───── RECORDS TO PROCESS ─────
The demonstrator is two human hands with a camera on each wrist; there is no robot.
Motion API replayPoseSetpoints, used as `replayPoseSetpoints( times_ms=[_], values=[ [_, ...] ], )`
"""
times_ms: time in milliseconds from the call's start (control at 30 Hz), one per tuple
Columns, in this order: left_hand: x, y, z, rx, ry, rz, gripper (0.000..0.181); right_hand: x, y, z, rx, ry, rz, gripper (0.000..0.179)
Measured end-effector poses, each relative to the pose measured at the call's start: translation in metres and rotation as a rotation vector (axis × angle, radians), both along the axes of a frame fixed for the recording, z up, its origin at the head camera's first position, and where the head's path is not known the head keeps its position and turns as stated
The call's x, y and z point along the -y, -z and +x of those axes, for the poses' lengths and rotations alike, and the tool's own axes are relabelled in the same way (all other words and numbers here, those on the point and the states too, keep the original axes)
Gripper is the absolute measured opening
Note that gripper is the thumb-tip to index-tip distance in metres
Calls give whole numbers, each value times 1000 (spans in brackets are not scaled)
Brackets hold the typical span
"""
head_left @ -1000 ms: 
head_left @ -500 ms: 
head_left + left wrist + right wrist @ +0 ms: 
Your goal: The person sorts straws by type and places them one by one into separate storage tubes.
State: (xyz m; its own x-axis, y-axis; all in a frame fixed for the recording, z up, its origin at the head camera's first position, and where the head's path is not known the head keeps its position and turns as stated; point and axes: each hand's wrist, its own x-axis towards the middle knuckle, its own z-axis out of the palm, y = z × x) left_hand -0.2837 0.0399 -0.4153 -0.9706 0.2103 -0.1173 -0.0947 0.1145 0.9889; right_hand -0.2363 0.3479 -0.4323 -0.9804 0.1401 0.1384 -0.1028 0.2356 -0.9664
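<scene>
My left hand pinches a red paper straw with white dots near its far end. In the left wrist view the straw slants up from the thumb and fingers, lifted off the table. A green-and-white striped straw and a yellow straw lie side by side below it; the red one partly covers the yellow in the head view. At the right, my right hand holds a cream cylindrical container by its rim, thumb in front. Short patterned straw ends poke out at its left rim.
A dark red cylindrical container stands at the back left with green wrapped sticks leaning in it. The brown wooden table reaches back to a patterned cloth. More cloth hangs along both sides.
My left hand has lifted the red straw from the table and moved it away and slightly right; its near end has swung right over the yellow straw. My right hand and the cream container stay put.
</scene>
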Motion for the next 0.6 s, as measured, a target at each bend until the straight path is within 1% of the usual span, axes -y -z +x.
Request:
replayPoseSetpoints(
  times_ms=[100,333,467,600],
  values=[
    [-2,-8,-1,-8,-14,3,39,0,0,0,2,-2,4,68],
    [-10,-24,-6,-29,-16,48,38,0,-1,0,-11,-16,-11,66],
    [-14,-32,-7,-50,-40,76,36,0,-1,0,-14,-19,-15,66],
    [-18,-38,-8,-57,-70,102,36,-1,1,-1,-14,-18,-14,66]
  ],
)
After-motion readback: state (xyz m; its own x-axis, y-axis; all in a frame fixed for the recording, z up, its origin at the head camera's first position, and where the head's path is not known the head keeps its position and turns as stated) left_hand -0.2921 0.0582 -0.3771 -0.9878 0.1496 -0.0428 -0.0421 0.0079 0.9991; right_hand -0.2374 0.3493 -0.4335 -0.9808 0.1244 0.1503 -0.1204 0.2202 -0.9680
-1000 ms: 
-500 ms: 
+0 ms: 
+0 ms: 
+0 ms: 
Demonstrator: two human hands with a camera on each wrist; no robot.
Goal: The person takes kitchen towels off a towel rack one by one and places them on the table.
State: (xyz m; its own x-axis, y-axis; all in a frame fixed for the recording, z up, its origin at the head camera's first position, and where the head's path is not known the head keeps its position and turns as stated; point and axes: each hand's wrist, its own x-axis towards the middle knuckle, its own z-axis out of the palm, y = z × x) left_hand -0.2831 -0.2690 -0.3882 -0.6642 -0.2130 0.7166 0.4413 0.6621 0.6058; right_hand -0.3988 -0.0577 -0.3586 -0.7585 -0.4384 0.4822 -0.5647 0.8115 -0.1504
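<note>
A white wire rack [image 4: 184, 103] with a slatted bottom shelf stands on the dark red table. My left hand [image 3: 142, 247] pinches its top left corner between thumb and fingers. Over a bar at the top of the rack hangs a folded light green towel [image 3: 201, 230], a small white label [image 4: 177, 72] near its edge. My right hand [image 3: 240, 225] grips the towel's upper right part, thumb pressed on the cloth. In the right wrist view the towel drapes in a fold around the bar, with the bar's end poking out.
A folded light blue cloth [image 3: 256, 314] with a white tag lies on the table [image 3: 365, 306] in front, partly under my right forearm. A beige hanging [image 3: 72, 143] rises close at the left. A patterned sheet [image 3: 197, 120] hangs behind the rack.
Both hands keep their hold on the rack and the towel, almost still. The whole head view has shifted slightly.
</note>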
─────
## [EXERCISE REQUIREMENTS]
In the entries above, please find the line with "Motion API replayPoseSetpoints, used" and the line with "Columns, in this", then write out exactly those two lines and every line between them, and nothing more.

## [RESULT OF THE EXERCISE]
Motion API replayPoseSetpoints, used as `replayPoseSetpoints( times_ms=[_], values=[ [_, ...] ], )`
"""
times_ms: time in milliseconds from the call's start (control at 30 Hz), one per tuple
Columns, in this order: left_hand: x, y, z, rx, ry, rz, gripper (0.000..0.181); right_hand: x, y, z, rx, ry, rz, gripper (0.000..0.179)

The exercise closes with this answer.